Testing the Theory
Very rapidly this conception of Natural Selection was extended by naturalists until it came to be regarded as the general process of life. They came to realise that all species, all genera, all classes of life, whatever else may be happening to them, are and always have been varying through the process of Natural Selection, some rapidly, some slowly; some so slowly as hardly to change at all through vast ages. I have stated the a priori case by which, given birth and death and individuality and changing conditions and sufficient time, it appears logically inevitable that the change and differentiation of species must occur, and must be now going on. If we had no material evidence at all it would still be possible to infer the evolution of species.
That a priori case has never been answered, and it seems to me unanswerable. But scientific men, with their obstinate preference for observation and experiment over mere logical gymnastics, rarely rest their convictions on a priori cases. A sustaining scepticism is a matter of conscience with them. To them an a priori case is merely a theory—that is to say, a generalisation under trial. For nearly three-quarters of a century, therefore, biologists have been examining whatever instances they could discover that seemed to contradict this assumption that the process of specific change under Natural Selection is the general condition of life. To this day this view is still called the Theory of Natural Selection, though to a great number it has come to have the substantial quality of an embracing fact.
It would have been amusing if Mr. Belloc had told us more of his ideas of the scientific world. Apparently he knows scarcely anything of museums or laboratories or the spirit and methods of research. And manifestly he has not the faintest suspicion of the way in which the whole world of vital phenomena has been ransacked and scrutinised to test, correct, supplement, amplify, or alter this great generalisation about life. He probably shares the delusion of most other men in the street, that scientific theories are scientific finalities, that they are supposed to be as ultimate as the dogmas of some infallible religion. He imagines them put over chiefly by asseveration, just as the assertions of a polemical journalist are put over.
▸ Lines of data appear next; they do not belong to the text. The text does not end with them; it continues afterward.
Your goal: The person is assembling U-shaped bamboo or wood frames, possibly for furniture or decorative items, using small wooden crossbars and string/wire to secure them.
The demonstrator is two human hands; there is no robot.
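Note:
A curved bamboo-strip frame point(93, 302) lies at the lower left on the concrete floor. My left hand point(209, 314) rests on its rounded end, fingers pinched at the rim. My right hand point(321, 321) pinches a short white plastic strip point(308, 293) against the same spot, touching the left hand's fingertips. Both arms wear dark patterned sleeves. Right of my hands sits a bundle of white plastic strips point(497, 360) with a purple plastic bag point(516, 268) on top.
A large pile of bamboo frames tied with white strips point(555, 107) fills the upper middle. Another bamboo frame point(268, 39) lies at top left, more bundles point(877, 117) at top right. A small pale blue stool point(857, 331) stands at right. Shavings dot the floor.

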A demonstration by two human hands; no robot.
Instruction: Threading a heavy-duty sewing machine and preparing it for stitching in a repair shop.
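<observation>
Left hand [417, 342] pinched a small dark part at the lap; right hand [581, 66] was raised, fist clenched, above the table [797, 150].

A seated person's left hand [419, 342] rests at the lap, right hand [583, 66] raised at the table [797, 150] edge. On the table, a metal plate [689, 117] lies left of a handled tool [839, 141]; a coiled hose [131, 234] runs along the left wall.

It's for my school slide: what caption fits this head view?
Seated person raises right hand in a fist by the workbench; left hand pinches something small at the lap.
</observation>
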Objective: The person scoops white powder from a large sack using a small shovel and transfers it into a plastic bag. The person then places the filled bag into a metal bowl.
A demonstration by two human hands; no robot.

He has still to learn that theories are trial material, testing targets, directives for research. Shooting at established theories is the normal occupation of the scientific investigator. Mr. Belloc’s figure of the scientific investigator is probably a queer, frowsty, and often, alas! atheistical individual, poking about almost aimlessly among facts in the hope of hitting upon some “discovery” or “getting rid of a God.” He does not understand the tense relevance of the vast amount of work in progress. But for three-quarters of a century the thought and work of myriads of people round and about the world have borne directly or almost directly upon the probing, sounding, testing, of the theory of Natural Selection. It stands clarified and, it would seem, impregnable to-day.